= ACTIVITY =
Copy the lines below, word for word, from the first through the line containing "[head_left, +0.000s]". Leave the pictures out.

-------- DATASET EXTRACT --------

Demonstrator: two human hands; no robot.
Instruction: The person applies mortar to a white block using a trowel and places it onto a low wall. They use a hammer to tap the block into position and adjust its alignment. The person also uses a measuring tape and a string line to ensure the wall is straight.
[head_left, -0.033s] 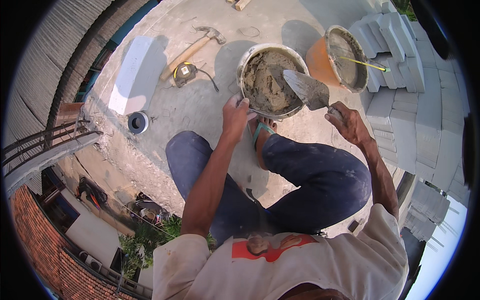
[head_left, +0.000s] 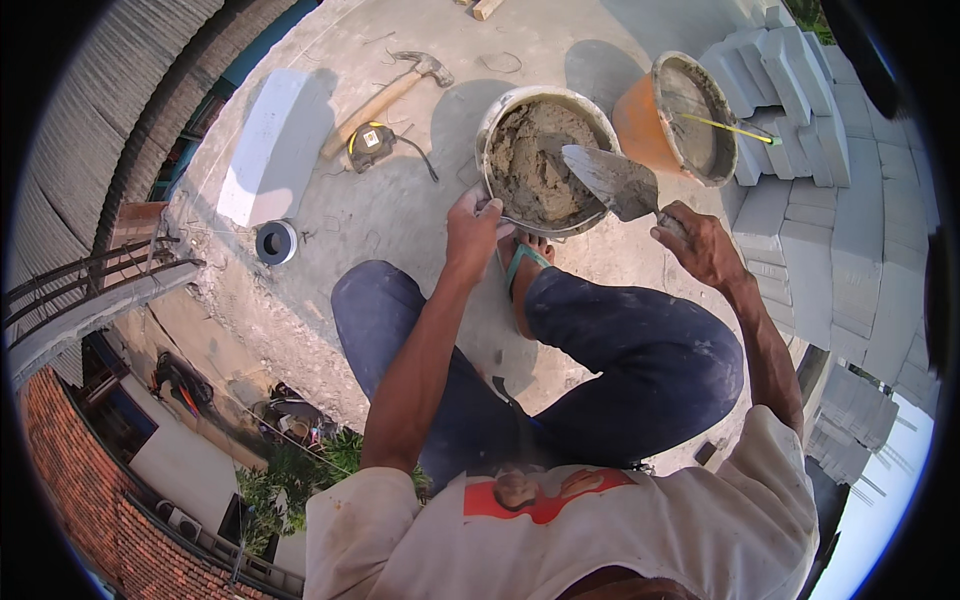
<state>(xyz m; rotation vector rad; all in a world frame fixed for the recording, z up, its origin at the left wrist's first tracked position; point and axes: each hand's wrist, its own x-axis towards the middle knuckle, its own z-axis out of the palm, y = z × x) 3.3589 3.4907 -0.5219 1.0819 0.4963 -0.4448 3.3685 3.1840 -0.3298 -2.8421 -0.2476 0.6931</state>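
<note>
A round bucket (head_left: pixel 487 128) of wet grey mortar (head_left: pixel 535 170) stands on the concrete in front of me. My left hand (head_left: pixel 473 228) grips its near-left rim, thumb up. My right hand (head_left: pixel 697 245) is wrapped round the handle of a pointed trowel (head_left: pixel 620 186). Its mortar-smeared blade lies across the bucket's right side, with the tip over the mortar. Whether the blade's underside touches the mortar I cannot tell. Behind to the right stands an orange bucket (head_left: pixel 640 125) with greyish contents and a thin yellow stick (head_left: pixel 725 127) across its mouth.
A claw hammer (head_left: pixel 385 100), a tape measure (head_left: pixel 371 146), a pale block (head_left: pixel 275 150) and a roll of tape (head_left: pixel 276 242) lie to the left. Stacked pale blocks (head_left: pixel 810 230) line the right. The slab's broken edge (head_left: pixel 260 320) drops off at left, above roofs and plants.
The trowel's tip has shifted very slightly left and nearer me over the mortar. Both hands keep their holds.
</note>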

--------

= EXERCISE RESULT =
Demonstrator: two human hands; no robot.
Instruction: The person applies mortar to a white block using a trowel and places it onto a low wall. They use a hammer to tap the block into position and adjust its alignment. The person also uses a measuring tape and a string line to ensure the wall is straight.
[head_left, -0.033s] 
[head_left, +0.000s] 

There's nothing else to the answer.